Si ricorda che in Italia, ad esempio, l’assorbimento di carbonio ad opera delle superfici forestali è attualmente contabilizzato con un approccio inventariale (senza, peraltro, tener conto dei diritti dei gestori privati) attraverso il Registro Nazionale dei crediti di carbonio forestale ed inserito, come voce positiva, nel bilancio nazionale delle emissioni. Il risultato è che, senza nessun investimento in misure mirate al sequestro di carbonio nel settore agroforestale, questi assorbimenti vengono utilizzati per “scontare” le emissioni del settore industriale.
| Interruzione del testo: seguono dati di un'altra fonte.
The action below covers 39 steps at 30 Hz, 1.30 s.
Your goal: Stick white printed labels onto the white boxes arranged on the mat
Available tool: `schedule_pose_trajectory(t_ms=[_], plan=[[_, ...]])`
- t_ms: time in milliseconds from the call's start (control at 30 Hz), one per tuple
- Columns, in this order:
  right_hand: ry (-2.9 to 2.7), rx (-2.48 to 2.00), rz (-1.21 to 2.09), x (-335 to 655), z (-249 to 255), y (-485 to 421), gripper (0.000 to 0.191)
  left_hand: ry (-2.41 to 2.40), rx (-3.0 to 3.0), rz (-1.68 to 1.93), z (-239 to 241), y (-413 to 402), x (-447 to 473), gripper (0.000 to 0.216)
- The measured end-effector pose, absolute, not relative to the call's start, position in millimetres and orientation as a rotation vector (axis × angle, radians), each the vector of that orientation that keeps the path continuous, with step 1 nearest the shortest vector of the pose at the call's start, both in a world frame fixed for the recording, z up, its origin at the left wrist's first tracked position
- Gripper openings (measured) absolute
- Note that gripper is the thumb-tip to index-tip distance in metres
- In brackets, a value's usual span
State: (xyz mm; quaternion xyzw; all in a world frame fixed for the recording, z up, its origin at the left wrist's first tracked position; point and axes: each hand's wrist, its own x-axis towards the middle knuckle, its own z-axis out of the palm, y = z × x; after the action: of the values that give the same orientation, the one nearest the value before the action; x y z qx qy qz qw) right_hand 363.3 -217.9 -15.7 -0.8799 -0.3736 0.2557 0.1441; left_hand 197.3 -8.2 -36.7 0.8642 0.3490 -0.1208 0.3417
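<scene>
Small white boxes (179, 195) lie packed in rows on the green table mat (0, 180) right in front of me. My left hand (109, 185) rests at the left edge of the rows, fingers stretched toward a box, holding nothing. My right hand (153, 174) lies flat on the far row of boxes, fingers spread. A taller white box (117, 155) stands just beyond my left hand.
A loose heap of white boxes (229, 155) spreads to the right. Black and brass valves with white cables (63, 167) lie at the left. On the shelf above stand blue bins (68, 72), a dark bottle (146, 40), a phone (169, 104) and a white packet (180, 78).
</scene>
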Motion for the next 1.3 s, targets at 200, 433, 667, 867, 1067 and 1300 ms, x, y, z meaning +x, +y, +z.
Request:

A fronte della definizione delle regole, tuttavia, Il pacchetto Redd+ di Varsavia contiene una decisione sulle risorse finanziarie da destinarsi ai paesi in via di sviluppo che rappresenta una grande delusione per molti paesi tropicali in quanto, in termini quantitativi, il sostegno finanziario concordato non sembra in grado di cambiare la situazione per la maggior parte dei paesi tropicali dove resta urgente iniziare un cambiamento radicale nelle politiche nazionali e delle condizioni di vita di molte comunità locali e indigene che basano la loro sussistenza proprio sul taglio e la vendita del legno delle foreste. Particolarmente  deludente, su questo tema, è risultato l’impegno dei paesi sviluppati (Stati Uniti e Unione Europea in particolare).

Altro tema interessante, destinato a continuare ad animare il dibattito  ma su cui non si è ancora trovato un vero accordo,  è  quello della cosiddetta agricoltura ‘intelligente’. Ossia come assicurare che clima, cibo, ambiente e lotta alla povertà possano integrarsi in strategie in grado anche di preservare i territori. Non resta, allora,  che augurarci maggiori progressi del dibattito internazionale, in vista di Parigi, per la nascita di una politica internazionale sui cambiamenti climatici effettivamente fondata sui diritti umani, sociali, economici ed ambientali.

Ecco i prossimi appuntamenti del negoziato: nel 2014 a New York si svolgerà il vertice straordinario sul clima, promosso dal Segretario Generale dell’Onu, Ban Ki Moon, per poi spostarsi tutti in Venezuela, dove si svolgerà  la sessione preliminare della Cop20 di Lima. ma il tutto probabilmente sarà vissuto e gestito in preparazione della Conferenza di Parigi del 2015, dove vedremo i risultati finali del negoziato e conosceremo la vera risposta che, in termini globali, la comunità internazionale saprà dare a quel grande problema, purtroppo sempre più protagonista nelle cronache dei disastri in numerose aree del pianeta, che  va sotto il nome di cambiamento climatico.